Upgrading specific nodes depends on what you are talking about. We do rolling updates for the OS and Docker. So yes you can update at that level on specific nodes. Kubernetes is a system and while you are technically updating specific pieces on the nodes separately you wouldn’t want to stay in that state for a long period of time. If you have teams who need different versions of K8s or OS or something I would suggest setting up separate clusters for them. I was just at kubecon last week and this seemed to be the recommendation from most of the presenters who talked about things like this.
Let me know if you have other questions.
Thanks,
Brian
Agree with most that has been said. Unless your business workloads have a high tolerance for potential outage (or you can arrange an upgrade window with all you business application owners) then of course for upgrades of all types you need to exercise some caution. If’s quite easy to be seduced by statements like K8s is completely self-healing, rolling upgrades are completely safe and fool-proof, upgrading individual components should be ok. IME all of those are highly situation dependent. Upgrading Rancher minor version is mostly trouble-free, but there are always a few edge cases, many of which have nothing to do with Rancher itself. For example, upgrades can create incompatibilities with the external applications that integrate with Rancher and/or K8s … think logging/monitoring/alerting, security. products (how do you manage your image and container run-time policies, OPA, Twistlock, Aqua ?), operators or CRDs that you have created, your deployment software (we use Terraform and the Rancher2 provider and have notes several areas of incompatibility or upgrade lag), Helm, … what about you Etcd backups, are they compatible ? … and so on. On the whole Rancher provides some protection from many of these things, especially if you follow the recipes that they publish and (up until v2.3) upgraded Rancher server, K8s and RKE as a unit. v2.3 allows independent upgrade of compatible K8s versions and that is certainly welcome as a way of reducing risk from what is otherwise somewhat of an all-or-nothing approach. If you have decided to make use of non-Rancher specific models (and many do want to do that or their company policy may mandate it), then again you have to reconcile and properly understand any ripple effects.

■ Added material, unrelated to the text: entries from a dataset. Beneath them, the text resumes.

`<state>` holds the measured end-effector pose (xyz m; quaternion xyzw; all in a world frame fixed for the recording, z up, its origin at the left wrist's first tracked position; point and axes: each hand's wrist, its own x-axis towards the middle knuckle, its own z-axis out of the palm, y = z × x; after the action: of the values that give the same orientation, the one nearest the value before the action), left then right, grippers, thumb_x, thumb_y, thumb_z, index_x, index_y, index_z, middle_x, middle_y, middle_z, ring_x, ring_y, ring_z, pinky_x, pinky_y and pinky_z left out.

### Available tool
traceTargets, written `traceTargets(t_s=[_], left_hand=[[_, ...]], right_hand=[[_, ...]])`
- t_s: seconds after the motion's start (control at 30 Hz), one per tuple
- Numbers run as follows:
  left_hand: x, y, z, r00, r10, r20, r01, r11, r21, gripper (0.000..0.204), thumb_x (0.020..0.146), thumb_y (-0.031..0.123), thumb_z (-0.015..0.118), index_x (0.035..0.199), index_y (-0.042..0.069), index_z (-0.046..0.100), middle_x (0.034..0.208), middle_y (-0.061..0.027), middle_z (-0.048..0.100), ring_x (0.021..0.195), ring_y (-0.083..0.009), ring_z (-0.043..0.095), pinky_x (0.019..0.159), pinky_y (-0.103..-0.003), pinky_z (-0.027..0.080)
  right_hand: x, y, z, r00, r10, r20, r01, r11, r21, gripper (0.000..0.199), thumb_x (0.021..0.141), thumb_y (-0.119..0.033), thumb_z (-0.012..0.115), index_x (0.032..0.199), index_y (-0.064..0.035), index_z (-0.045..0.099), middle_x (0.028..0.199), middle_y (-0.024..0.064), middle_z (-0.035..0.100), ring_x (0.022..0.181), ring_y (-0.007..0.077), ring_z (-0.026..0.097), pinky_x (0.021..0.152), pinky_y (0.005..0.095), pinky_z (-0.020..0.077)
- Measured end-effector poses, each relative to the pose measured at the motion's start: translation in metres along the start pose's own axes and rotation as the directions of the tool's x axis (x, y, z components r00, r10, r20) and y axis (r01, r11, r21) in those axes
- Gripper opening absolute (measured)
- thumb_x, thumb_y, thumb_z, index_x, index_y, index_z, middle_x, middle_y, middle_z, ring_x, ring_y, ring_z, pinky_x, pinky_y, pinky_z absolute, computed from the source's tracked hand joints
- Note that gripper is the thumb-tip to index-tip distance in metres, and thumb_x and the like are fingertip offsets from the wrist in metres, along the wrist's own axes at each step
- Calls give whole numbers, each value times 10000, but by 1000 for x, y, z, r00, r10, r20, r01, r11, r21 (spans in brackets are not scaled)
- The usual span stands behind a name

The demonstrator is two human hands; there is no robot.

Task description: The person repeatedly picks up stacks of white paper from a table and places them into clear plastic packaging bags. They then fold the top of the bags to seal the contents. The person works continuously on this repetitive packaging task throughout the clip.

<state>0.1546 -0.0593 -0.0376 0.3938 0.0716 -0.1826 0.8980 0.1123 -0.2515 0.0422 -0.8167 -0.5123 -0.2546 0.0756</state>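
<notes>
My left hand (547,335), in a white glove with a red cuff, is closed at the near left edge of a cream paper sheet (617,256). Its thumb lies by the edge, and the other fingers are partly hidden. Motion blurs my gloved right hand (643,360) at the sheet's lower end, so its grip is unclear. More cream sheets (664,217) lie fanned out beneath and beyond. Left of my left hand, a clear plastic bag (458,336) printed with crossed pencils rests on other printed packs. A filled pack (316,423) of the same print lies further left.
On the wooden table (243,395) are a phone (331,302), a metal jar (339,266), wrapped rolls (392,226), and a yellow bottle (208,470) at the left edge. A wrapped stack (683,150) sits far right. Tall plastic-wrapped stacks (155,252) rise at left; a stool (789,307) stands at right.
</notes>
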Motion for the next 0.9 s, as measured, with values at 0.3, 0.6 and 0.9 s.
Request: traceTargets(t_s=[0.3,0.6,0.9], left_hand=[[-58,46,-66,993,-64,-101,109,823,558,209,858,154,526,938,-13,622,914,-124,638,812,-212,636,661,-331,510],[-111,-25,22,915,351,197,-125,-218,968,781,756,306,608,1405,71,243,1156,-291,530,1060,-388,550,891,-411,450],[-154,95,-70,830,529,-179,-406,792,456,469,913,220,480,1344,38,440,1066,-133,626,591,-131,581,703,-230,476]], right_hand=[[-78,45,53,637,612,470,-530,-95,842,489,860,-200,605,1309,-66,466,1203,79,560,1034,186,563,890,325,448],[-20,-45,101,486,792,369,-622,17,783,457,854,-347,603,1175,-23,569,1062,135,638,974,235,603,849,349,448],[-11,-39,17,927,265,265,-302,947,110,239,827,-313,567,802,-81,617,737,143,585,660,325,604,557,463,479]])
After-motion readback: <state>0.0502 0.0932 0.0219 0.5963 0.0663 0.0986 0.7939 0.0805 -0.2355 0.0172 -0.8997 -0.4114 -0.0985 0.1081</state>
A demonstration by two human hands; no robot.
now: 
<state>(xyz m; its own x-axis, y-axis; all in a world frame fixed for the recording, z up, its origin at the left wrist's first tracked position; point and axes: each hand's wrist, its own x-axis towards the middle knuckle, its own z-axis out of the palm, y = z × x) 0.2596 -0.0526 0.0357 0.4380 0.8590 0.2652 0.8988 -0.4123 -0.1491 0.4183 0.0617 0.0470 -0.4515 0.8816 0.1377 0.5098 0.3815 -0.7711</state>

Don’t get me wrong, we licence Rancher as an Enterprise support customer and naturally we want to leverage the platform as much as we can. But at the same time we are always cautious about patching and upgrades, it’s just inherently risky to do, … and risky not to. Our expectations are based in the reality that no tech stack has been designed specifically for our environment and, our business continuity model, and our internal CISO and engineering policy. So long as you are aware where all those are, you will know how much you can lean on a vendor provided process and where you can’t.
We run regular ‘drills’ for DR and have a number of platform test clusters that we use to test changes to the platform such as upgrades before we make a decision about rolling upgrades and patches to higher environments. For some that will be completely OTT, … for our internal change management process for Prod, it’s mandatory
We recycle all of our clusters, including the Rancher management plane (in HA mode), daily. The more you practice the stuff that makes you anxious, the more comfortable you get with it.